Três palavras, uma depressão
Qual destas três palavras não entendeu? Não há dinheiro.
Assim falava Vítor Gaspar e assim ainda falam os que pretendem tornar
permanente a política de austeridade depressiva: não havia, não há e não haverá
dinheiro. Não havia dinheiro e daí a troika e o seu memorando. Não há dinheiro
e daí a proposta pós-democrática do Presidente da República. Não haverá
dinheiro e daí o segundo resgate, qualquer que seja o seu nome, com a mesma
austeridade, desta vez sem o FMI. Todas as fraudes - do "vivemos acima das
nossas possibilidades" ao "todos temos de fazer sacrifícios" - e
todas as políticas que estas inspiraram nos últimos dois anos - da mais
predadora vaga de privatizações aos cortes nos salários directos e indirectos -
são tributárias do poder de, com três palavras, enganar os portugueses com a
verdade.
É verdade que não havia e não há dinheiro suficiente para
pagar salários, pensões e todas as outras despesas públicas, sobretudo se se
incluir, decisivamente, o fardo de uma dívida pública crescente, que tem de ir
sendo amortizada, e cuja despesa anual, só com juros, aumentou mais de 50%,
entre 2010 e 2013, sendo já bastante superior à totalidade das receitas
previstas com as privatizações no memorando. É também verdade que, como
sublinhou o ex-secretário de Estado do Orçamento, Emanuel dos Santos, mesmo
quando se assinou o memorando havia dinheiro para pagar salários e pensões, já
que, só no decisivo primeiro semestre de 2011, as receitas de IRS e IRC
ultrapassavam as despesas com salários, e as contribuições para a Segurança
Social chegavam e sobravam para pagar as pensões.
De qualquer forma, estando exclusivamente dependente dos
agentes dos mercados financeiros ou, na falta de interesse destes, da
"bondade de estranhos", um Estado sem a possibilidade de financiar
monetariamente os seus défices não é bem um Estado e a sua dívida não é
definitivamente soberana. Estes estranhos constituíram, em 2011, uma troika,
nada bondosa, que nos emprestou dinheiro para garantir que os credores
privados, sobretudo os bancos, não tivessem perdas com a dívida portuguesa num
mundo ainda traumatizado com as consequências da falência do Lehman Brothers.

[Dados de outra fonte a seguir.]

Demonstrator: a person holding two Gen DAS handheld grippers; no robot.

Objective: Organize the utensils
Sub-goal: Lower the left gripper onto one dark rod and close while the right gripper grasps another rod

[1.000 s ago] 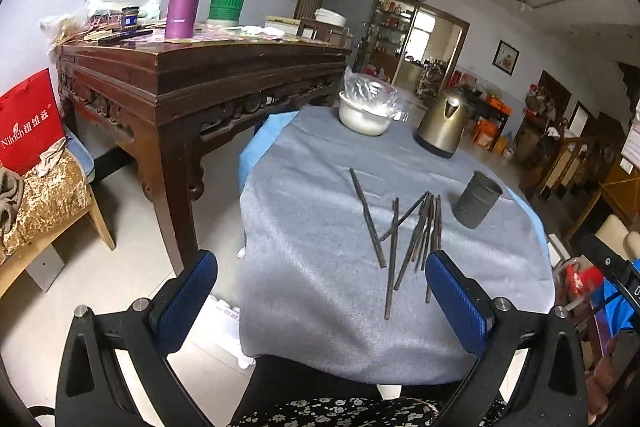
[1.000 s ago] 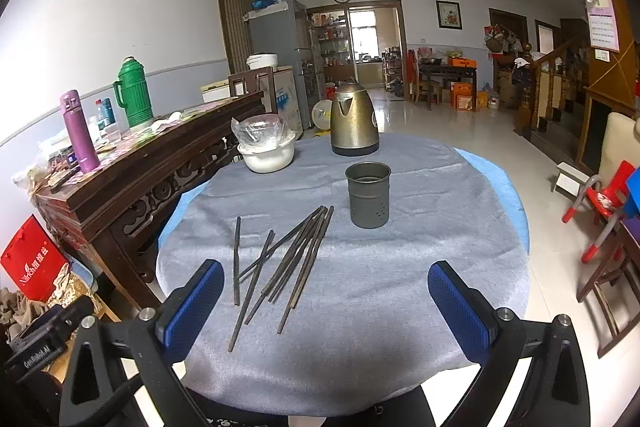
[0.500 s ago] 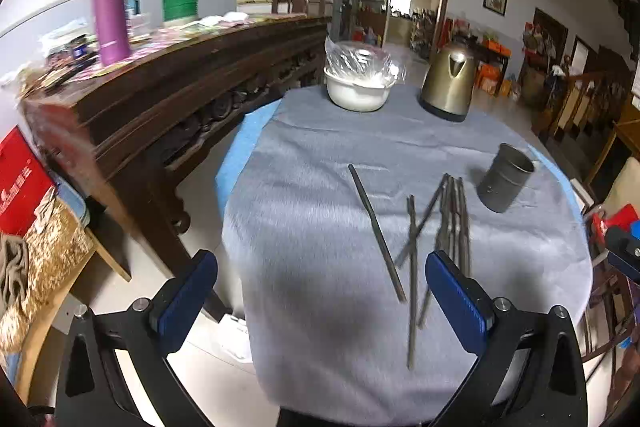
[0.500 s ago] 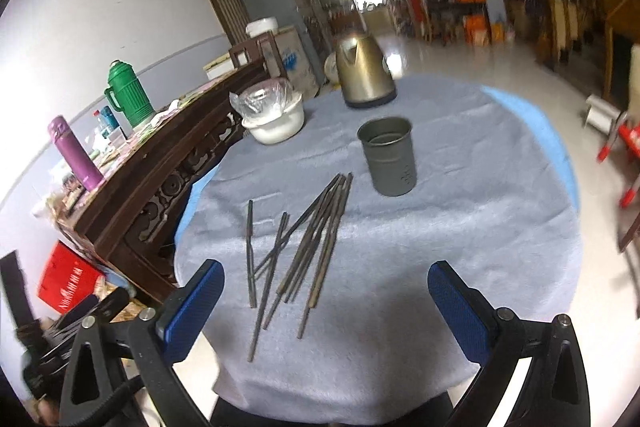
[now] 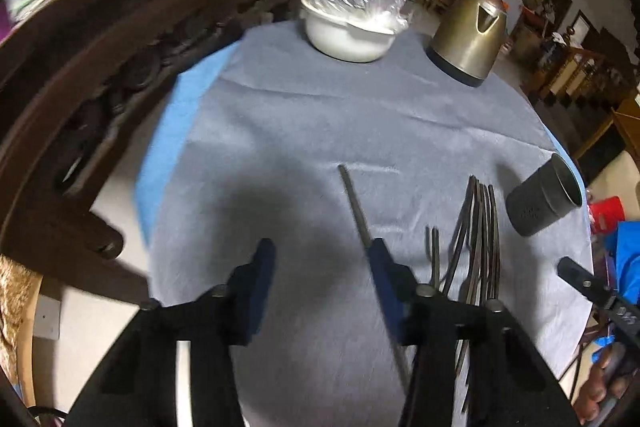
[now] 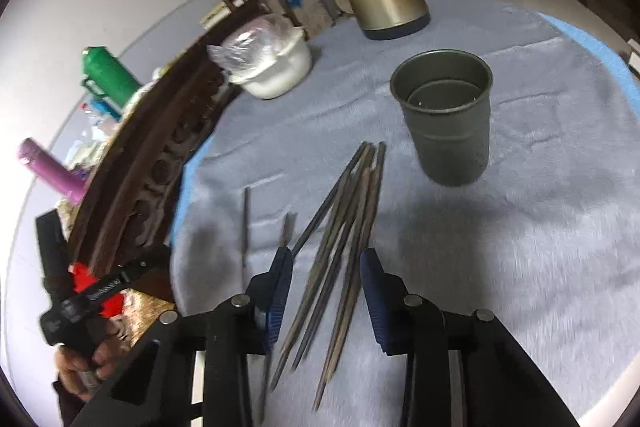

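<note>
Several dark metal chopsticks [image 6: 348,211] lie in a loose bundle on the grey cloth of the round table [image 6: 540,227], just in front of an upright dark metal cup [image 6: 446,123]. My right gripper [image 6: 327,253] hovers over the bundle. Its jaws are closing, with the sticks below and between the blue fingers, untouched by the pads. A single chopstick [image 5: 354,203] lies apart on the left and passes under the right finger of my left gripper [image 5: 322,245]. The left jaws are closing too, with only cloth between them. The bundle [image 5: 476,227] and the cup [image 5: 540,203] lie to its right.
A white bowl under plastic wrap [image 5: 348,39] and a brass-coloured kettle [image 5: 468,39] stand at the far side of the table. A dark carved wooden sideboard [image 5: 100,87] runs along the left, carrying a green flask [image 6: 108,75] and a purple bottle [image 6: 52,171].
Both grippers have dropped and tilted down toward the table, coming close over the chopsticks. Their jaws, wide apart earlier, now stand much narrower.
</note>
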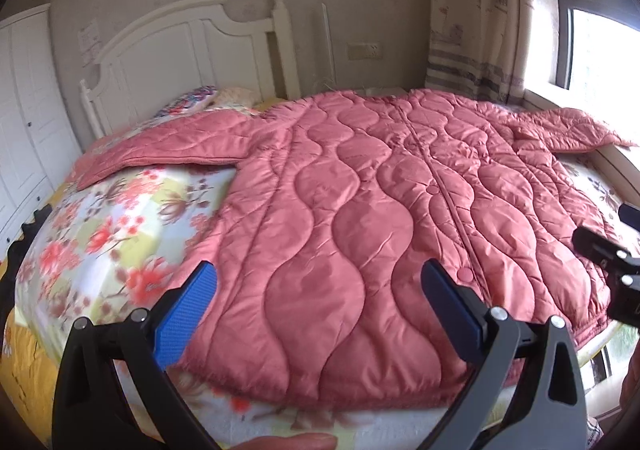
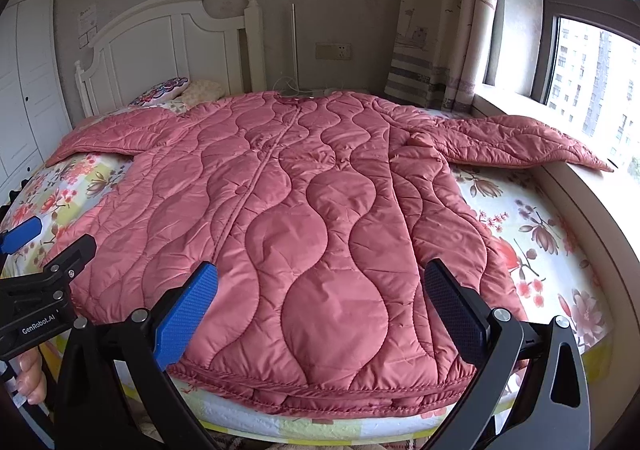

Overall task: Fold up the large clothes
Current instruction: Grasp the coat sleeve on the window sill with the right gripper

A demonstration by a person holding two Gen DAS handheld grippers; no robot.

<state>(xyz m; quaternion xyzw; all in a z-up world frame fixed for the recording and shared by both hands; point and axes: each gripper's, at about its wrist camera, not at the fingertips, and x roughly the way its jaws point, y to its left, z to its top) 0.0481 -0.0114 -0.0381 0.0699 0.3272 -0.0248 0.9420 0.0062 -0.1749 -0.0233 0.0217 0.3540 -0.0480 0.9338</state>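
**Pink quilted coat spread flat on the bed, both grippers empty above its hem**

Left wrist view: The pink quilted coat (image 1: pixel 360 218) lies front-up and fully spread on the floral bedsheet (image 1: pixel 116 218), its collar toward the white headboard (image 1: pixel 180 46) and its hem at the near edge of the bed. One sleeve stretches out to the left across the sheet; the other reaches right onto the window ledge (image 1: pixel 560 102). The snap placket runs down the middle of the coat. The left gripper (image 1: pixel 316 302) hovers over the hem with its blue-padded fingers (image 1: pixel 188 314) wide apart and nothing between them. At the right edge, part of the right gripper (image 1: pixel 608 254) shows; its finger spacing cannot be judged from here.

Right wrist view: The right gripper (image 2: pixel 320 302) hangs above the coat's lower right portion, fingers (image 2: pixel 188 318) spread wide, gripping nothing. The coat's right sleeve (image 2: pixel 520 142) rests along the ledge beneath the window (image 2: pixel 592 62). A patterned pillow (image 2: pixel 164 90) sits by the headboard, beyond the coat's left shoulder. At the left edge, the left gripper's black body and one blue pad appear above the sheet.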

Estas perdas adviriam de uma decisão, que hoje é mais difícil do que era em
2011, mas que é igualmente necessária: recusar o memorando e declarar uma
moratória ao pagamento da dívida, isto é, uma suspensão dos pagamentos dos
juros e das amortizações ao longo de um processo negocial que terá na agenda,
entre outros temas, a reestruturação da tal dívida, reduzindo em profundidade o
seu montante.
Esta decisão é hoje mais difícil, mas não impossível, porque
mais de metade da dívida pública portuguesa está já nas mãos dos credores
oficiais, da troika, enquanto que, em 2010, metade estava na mão de credores
privados estrangeiros. É mais fácil a um Estado soberano negociar em posição de
força com os últimos, impondo-lhes perdas numa dívida sob a lei nacional.
No seu mea culpa sobre a depressão grega, o FMI tirou uma
conclusão que também se aplica a Portugal: a Grécia devia ter reestruturado a
dívida em profundidade, logo em 2010. Isso só não se fez porque os países
europeus mais poderosos e as instituições europeias não quiseram e porque
conseguiram impor essa vontade a elites nacionais subservientes, apostando
antes em salvar as suas grandes instituições financeiras com os tais resgates.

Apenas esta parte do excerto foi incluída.